É nesses casos que o árbitro nas batalhas familiares torna-se a lei que regula os motivos para a origem, o término e a quantidade de obrigações alimentícias dos pais e filhos. Vamos nos debruçar sobre este tópico em mais detalhes.
Quais são as razões para a ocorrência de obrigações de apoio a crianças e crianças?
A segurança material é um aspecto importante do qual depende o futuro destino da criança. Portanto, a mãe e o pai, que são casados ou após sua dissolução, são obrigados a sustentar seus filhos menores. Como regra geral, após o divórcio, os próprios pais concordam com o valor e a regularidade dos pagamentos. No entanto, se isso não acontecer, então, na ação de um dos pais com quem a criança foi deixada, os fundos são coletados do outro pai em um processo judicial.
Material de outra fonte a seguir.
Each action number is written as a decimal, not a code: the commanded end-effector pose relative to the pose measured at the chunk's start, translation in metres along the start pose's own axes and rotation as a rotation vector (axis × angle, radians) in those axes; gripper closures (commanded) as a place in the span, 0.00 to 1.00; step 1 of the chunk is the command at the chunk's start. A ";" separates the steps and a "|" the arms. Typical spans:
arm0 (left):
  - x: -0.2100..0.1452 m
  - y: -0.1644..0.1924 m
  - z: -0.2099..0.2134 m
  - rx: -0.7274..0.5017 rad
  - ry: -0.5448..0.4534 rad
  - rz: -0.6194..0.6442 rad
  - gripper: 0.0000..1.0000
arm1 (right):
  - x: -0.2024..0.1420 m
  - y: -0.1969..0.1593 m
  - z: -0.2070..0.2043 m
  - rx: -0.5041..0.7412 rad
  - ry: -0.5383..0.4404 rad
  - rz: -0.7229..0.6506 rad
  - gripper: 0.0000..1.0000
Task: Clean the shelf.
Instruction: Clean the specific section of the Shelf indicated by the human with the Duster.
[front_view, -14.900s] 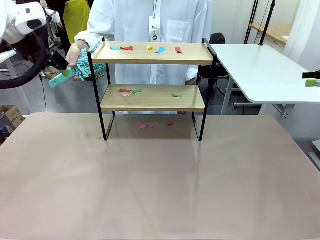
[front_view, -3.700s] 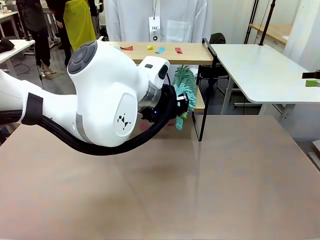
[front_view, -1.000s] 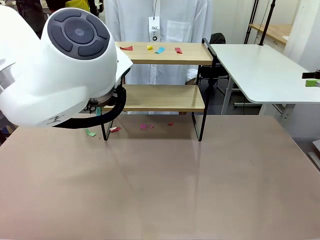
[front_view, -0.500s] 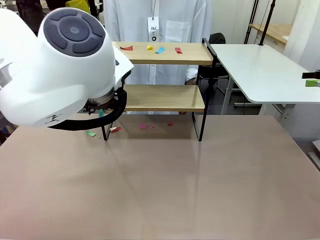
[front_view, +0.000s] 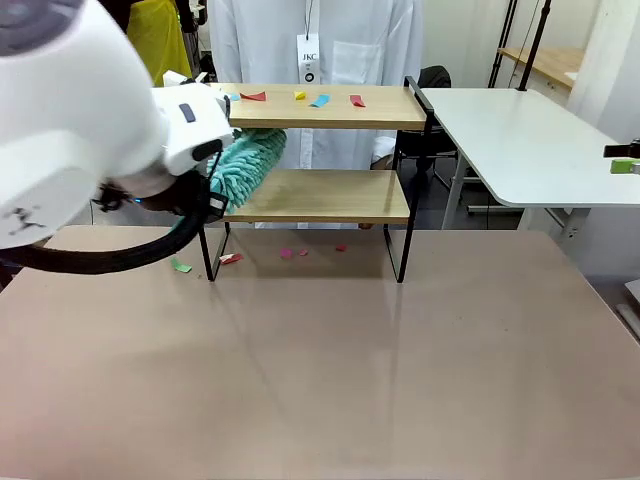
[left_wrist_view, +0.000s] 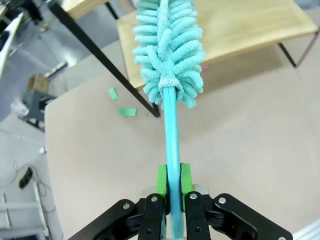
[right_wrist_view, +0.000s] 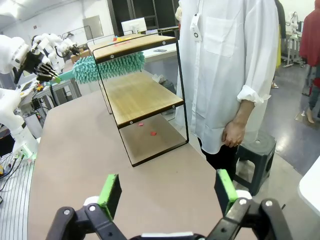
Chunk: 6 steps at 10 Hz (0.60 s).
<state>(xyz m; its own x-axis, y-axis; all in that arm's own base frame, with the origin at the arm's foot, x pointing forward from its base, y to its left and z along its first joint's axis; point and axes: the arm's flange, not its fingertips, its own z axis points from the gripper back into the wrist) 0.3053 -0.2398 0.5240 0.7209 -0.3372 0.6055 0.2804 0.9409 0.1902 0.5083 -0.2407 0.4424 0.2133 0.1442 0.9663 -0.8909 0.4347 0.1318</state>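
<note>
Nearest the robot's side of the wide beige bench (front_view: 350, 360), well short of the shelf, the right gripper (right_wrist_view: 167, 192) is being carried with its jaws spread wide and nothing between them. At the shelf's left end, the left gripper (left_wrist_view: 173, 179) is being kept clamped shut on the slim turquoise plastic handle of a fluffy teal microfibre duster (left_wrist_view: 170, 55). The handle is being gripped low down, and the soft head is being pushed in between the two boards.

The small two-tier shelf of light wooden boards in a thin black metal frame (front_view: 320, 195) is being left standing upright on the bench. Its long axis is running side to side and its open front is facing the robot. It is being judged light and stiff, so a firm sweep could slide or tip it. If steadying is needed, a black upright or side rail is being judged the best hold.

Small coloured paper scraps (front_view: 300, 97) are lying on the top board, more scraps (front_view: 290, 253) on the bench beneath the shelf, and green ones (left_wrist_view: 127, 111) beside its left foot. Behind the shelf, a person in a white coat (front_view: 320, 40) is standing.
</note>
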 end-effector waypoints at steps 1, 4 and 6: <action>-0.012 0.029 0.018 -0.153 0.033 -0.136 0.87 | 0.003 0.001 0.000 0.001 0.004 0.006 0.00; -0.021 0.062 0.034 -0.420 0.083 -0.328 0.87 | 0.003 0.001 0.000 0.001 0.004 0.006 0.00; -0.027 0.086 0.049 -0.574 0.075 -0.394 0.87 | 0.003 0.001 0.000 0.001 0.004 0.006 0.00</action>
<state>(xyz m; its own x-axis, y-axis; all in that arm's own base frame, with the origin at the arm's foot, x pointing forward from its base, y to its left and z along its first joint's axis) 0.2847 -0.1700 0.5537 0.5541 -0.6471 0.5237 0.7720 0.6348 -0.0323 0.5083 -0.2407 0.4423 0.2134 0.1441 0.9663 -0.8908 0.4348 0.1319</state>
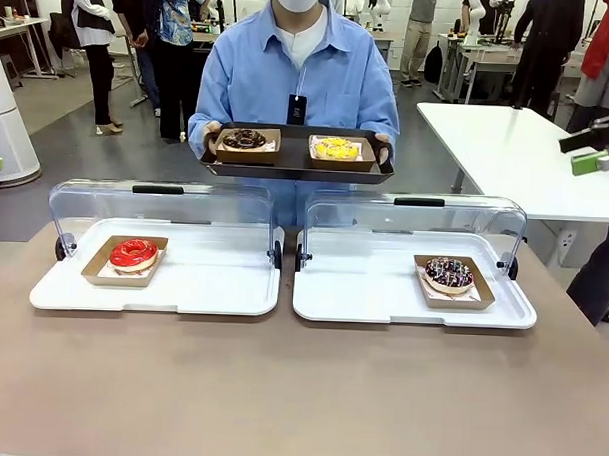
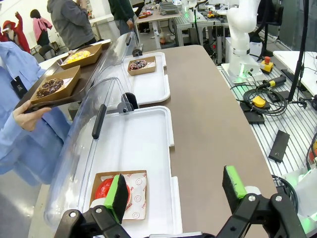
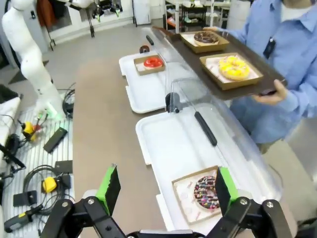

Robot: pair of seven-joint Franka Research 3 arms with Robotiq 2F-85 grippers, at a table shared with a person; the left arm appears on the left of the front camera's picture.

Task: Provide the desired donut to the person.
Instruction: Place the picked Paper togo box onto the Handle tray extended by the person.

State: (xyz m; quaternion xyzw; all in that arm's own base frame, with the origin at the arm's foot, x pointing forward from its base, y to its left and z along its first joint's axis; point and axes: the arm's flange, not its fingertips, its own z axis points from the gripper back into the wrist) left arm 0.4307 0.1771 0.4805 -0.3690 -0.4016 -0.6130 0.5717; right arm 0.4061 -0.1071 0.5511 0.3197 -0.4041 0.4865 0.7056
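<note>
The person (image 1: 290,72) in a light blue shirt stands at the far side, holding a dark tray (image 1: 297,170) with a chocolate donut (image 1: 246,140) and a yellow donut (image 1: 335,148). A red donut (image 1: 134,253) lies in the left white tray (image 1: 182,294). A sprinkled chocolate donut (image 1: 449,274) lies in the right white tray (image 1: 382,301). My left gripper (image 2: 176,191) hangs open above the red donut (image 2: 105,188) and the table's near side. My right gripper (image 3: 166,186) is open above the sprinkled donut (image 3: 205,192). Neither holds anything.
Both white trays have clear hinged lids (image 1: 415,222) standing open at the back. Each donut sits in a brown paper box. A white side table (image 1: 517,155) stands at the back right. Bystanders and other tables are farther off.
</note>
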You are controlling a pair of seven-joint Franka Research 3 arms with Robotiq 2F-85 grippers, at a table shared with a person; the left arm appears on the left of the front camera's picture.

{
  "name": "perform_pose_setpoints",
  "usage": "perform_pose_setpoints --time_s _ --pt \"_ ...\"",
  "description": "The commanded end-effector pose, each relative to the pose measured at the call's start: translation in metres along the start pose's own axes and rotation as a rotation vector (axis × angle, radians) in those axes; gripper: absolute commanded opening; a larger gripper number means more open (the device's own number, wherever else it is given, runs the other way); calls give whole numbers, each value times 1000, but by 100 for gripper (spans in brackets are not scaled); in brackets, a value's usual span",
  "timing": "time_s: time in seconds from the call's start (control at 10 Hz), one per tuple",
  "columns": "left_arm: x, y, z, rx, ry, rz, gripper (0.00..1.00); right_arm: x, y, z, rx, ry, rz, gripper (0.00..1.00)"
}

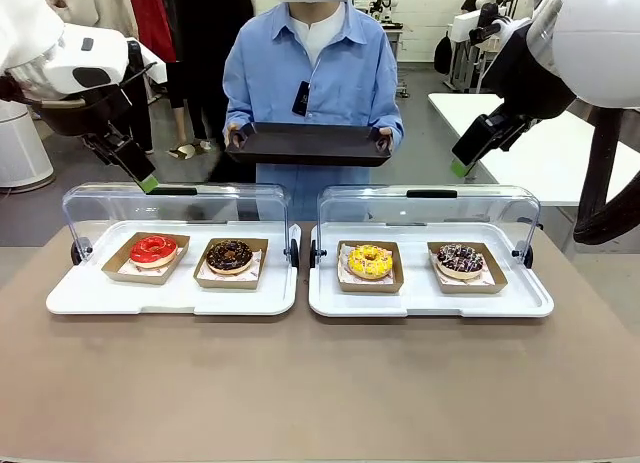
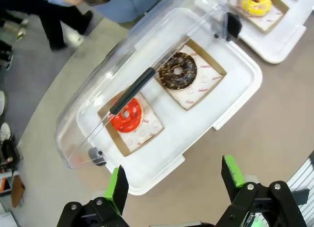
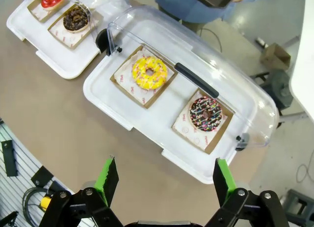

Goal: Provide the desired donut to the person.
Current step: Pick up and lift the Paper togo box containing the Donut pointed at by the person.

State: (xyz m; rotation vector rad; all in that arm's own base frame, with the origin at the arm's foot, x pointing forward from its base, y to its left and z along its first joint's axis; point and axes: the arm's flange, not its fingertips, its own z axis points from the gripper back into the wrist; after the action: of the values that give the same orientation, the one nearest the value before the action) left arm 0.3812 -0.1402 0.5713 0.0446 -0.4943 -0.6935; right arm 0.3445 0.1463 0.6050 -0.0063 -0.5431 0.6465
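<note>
1. My left claw [image 2: 174, 177] and right claw [image 3: 165, 174] both hang spread wide, pinching nothing. They sit high above the cases, so neither crowds a lid.
2. The brown table [image 1: 300, 383] lies bare from 3 through 6 to 9 o'clock, which leaves ample room on my side.
3. The person [image 1: 312, 73] stands at 12 o'clock, holding a dark tray [image 1: 308, 143] level in both hands, ready, I judge, to receive a donut.
4. The left case [image 1: 170, 298] sits at 10 o'clock and the right case [image 1: 430, 301] at 2, just beside each other. The left lid [image 1: 175, 201] and right lid [image 1: 430, 205] look swung back toward 12, so the near edges are open to me.
5. Each donut lies apart in its own paper boat. The left case holds the red-glazed donut [image 1: 153, 249] and the chocolate donut [image 1: 230, 255]. The right case holds the yellow donut [image 1: 370, 261] and the sprinkled donut [image 1: 460, 260]. I cannot tell which one is wanted.
</note>
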Motion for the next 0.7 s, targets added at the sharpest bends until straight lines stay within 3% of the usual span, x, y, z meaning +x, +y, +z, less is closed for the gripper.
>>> perform_pose_setpoints --time_s 0.0,0.1,0.3,0.6 --pt "-15 23 2 -257 -46 -113 100 -11 -27 -2 211 -65 116 100" --pt "-22 38 6 -377 -70 -169 100 -20 -53 -8 351 -125 167 100" --pt "-46 75 18 -537 -208 -266 100 -47 -105 -17 502 -253 208 100" --pt "-87 129 13 -609 -406 -374 100 -91 -163 -41 584 -352 203 100"
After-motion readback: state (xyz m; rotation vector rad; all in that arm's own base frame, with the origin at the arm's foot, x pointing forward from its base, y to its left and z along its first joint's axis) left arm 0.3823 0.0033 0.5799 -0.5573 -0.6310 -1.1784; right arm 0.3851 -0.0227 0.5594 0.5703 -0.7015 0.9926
Além disso, o direito de registrar uma reclamação é:
- guardião, depositário;
- pais adotivos;
- órgãos de tutela e curatela;
- Administração de instituições onde a criança está sendo tratada ou educada.
Além disso, a lei regula situações em que os pais precisam da ajuda de seus filhos fisicamente aptos. Após a aposentadoria, reconhecimento de incapacidade para o trabalho ou doença, e até a morte, os pais e os pais adotivos têm direito a receber pensão alimentícia.